Plus, on the eve of the five year anniversary of the Grenfell fire, we round up some of the articles looking at the aftermath of the tragedy; and that’s followed by a risky 180 degree vibe change to naked people riding bikes.
This issue is public and free for anyone to read, so if you enjoy it please share it on social media etc:
Over the weekend the Mail broke the ‘exclusive’ story that a “major probe” was being launched into Oxford Street’s American candy stores (if you don’t want to click through to the Mail’s website, here’s the Independent’s write up).
For anyone who’s been paying attention this doesn’t come as a huge surprise and it is a little tricky to discern what Westminster Council’s ‘probe’ entails exactly.
Tat’s life
We have read the entirety of the Mail’s exclusive article (just so you don’t have to) and as far as we can see there’s nothing new in there (other than the ‘revelation’ that some of the shops use TikTok to market their wares to poor, unsuspecting children). Overall the accusations levelled at the stores are the same ones that have been made for years. Private Eye was reporting on this stuff back in August of 2019, and the latest reports boils down to the same core stuff:
It’s not just ‘candy stores’ that are doing this. The whole thing started with souvenir shops around Piccadilly Circus in 2006, and the businesses then spread to Oxford Street, where they branched out into overpriced American sweets and vapes.

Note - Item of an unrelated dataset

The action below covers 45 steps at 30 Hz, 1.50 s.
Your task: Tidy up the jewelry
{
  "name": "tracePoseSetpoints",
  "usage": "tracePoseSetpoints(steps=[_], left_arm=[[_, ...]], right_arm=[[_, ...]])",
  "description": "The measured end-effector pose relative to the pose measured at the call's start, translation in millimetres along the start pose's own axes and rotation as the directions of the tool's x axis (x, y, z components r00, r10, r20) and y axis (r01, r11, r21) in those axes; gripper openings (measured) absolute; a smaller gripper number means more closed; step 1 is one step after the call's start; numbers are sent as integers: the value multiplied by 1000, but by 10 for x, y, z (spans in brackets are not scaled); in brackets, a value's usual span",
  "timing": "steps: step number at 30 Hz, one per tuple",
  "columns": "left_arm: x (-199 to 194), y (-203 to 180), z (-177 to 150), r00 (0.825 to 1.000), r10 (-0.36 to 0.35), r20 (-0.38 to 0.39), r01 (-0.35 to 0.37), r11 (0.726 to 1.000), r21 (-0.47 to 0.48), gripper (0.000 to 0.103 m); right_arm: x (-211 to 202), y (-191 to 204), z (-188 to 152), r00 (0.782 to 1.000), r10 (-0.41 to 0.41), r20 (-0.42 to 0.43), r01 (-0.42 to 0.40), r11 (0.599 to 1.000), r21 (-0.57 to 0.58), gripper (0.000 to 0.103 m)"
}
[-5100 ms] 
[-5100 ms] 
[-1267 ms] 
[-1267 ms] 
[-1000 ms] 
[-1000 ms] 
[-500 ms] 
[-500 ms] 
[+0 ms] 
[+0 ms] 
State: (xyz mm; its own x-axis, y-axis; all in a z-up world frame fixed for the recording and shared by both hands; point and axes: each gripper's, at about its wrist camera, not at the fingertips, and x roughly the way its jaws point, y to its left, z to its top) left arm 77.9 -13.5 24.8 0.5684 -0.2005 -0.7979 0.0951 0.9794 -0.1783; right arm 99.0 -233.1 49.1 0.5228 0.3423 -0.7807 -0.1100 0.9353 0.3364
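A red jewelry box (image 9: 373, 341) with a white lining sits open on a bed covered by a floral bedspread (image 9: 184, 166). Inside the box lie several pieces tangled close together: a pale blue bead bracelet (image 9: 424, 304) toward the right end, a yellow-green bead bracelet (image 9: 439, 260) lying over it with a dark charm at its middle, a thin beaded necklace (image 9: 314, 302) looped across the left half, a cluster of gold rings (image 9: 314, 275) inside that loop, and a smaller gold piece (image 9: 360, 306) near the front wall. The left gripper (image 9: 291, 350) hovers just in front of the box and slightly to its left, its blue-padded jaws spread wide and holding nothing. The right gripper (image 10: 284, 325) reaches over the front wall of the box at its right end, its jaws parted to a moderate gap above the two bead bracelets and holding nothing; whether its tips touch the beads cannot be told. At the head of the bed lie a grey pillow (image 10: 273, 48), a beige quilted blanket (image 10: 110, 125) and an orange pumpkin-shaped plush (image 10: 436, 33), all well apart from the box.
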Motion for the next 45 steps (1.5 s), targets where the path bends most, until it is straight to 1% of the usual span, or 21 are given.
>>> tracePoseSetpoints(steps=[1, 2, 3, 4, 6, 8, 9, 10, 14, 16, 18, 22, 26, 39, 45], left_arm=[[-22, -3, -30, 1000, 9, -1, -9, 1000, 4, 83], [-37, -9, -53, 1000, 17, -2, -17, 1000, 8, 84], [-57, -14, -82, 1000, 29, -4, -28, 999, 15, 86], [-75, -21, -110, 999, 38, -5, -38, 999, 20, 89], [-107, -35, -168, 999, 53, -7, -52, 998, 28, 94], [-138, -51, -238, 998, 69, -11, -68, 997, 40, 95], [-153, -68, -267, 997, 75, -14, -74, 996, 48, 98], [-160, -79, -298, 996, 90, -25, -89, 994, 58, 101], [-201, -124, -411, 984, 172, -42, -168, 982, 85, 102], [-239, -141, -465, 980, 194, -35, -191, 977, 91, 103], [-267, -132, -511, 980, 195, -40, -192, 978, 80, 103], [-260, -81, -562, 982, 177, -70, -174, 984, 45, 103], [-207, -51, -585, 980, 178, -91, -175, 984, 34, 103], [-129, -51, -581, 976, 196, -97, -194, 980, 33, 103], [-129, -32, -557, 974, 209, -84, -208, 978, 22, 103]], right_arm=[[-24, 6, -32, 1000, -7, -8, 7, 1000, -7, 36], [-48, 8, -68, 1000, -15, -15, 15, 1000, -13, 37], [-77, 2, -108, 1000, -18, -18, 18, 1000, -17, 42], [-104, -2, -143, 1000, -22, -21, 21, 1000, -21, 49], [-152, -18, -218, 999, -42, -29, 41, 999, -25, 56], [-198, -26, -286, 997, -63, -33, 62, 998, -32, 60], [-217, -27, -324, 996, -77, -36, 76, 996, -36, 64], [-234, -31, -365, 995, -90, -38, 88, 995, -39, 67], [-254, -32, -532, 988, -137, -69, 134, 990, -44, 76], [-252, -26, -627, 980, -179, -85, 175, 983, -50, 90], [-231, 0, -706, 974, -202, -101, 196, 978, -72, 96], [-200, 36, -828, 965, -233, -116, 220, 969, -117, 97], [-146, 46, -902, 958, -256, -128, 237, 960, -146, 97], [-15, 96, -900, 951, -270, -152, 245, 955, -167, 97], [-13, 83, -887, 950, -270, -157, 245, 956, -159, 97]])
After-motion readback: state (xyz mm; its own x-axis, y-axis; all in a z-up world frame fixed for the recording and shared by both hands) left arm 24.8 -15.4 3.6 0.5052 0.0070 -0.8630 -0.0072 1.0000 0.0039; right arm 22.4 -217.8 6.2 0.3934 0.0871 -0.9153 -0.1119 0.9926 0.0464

The scam isn’t money laundering. Although the running joke is that all these stores must be money laundering fronts, the main scam here is tax fraud. The stores are opened, they make a decent amount of income and profit, then they’re dissolved before they submit any accounts to HMRC. A short time later another identical store opens up in its place. Simply rinse and repeat for over 100 stores across central London. This also means the stores avoid paying business rates, which can easily run into the millions in the locations we’re talking about.
The scam might also be money laundering. According to Private Eye’s investigation, the souvenir stores they were looking at were run by a network of Afghani nationals who began to “infiltrate” the West End in the late noughties after the billions of dollars that flooded in to Afghanistan was “less than scrupulously distributed” under president Hamid Karzai. There are arguments against these stores being money laundering operations. Namely, 1) there are more subtle ways of laundering money than taking over a good chunk of prime real estate in the West End of London; and 2) they actually make a decent amount just by charging people eight quid for a box of After Eights.
Why hasn’t anyone done anything about it? The Eye article from 2019 quotes someone at Westminster Council saying that “there are a number of souvenir shops within the borough that are currently under investigation” (so much for the Mail’s ‘exclusive’), but it also quotes one “concerned businessman” as saying he’d repeatedly been told by authorities not to bother them with evidence.
It’s not hard to see why landlords have looked the other way for so many years if their choice is between paying business rates on an empty unit or renting out to an unscrupulous ‘candy baron’ (especially during and post lockdown). Similarly, some have accused Westminster Council of tolerating dodgy tat retailers because it’s a lesser evil than strings of empty shop units in one of the most high profile high streets in the country.
Hug it out?
According to the Mail, Westminster Council is “probing more than 30 shops across the West End for allegedly avoiding business rates amounting to at least £7.9million,” but just how exactly they’re going about doing that is unclear.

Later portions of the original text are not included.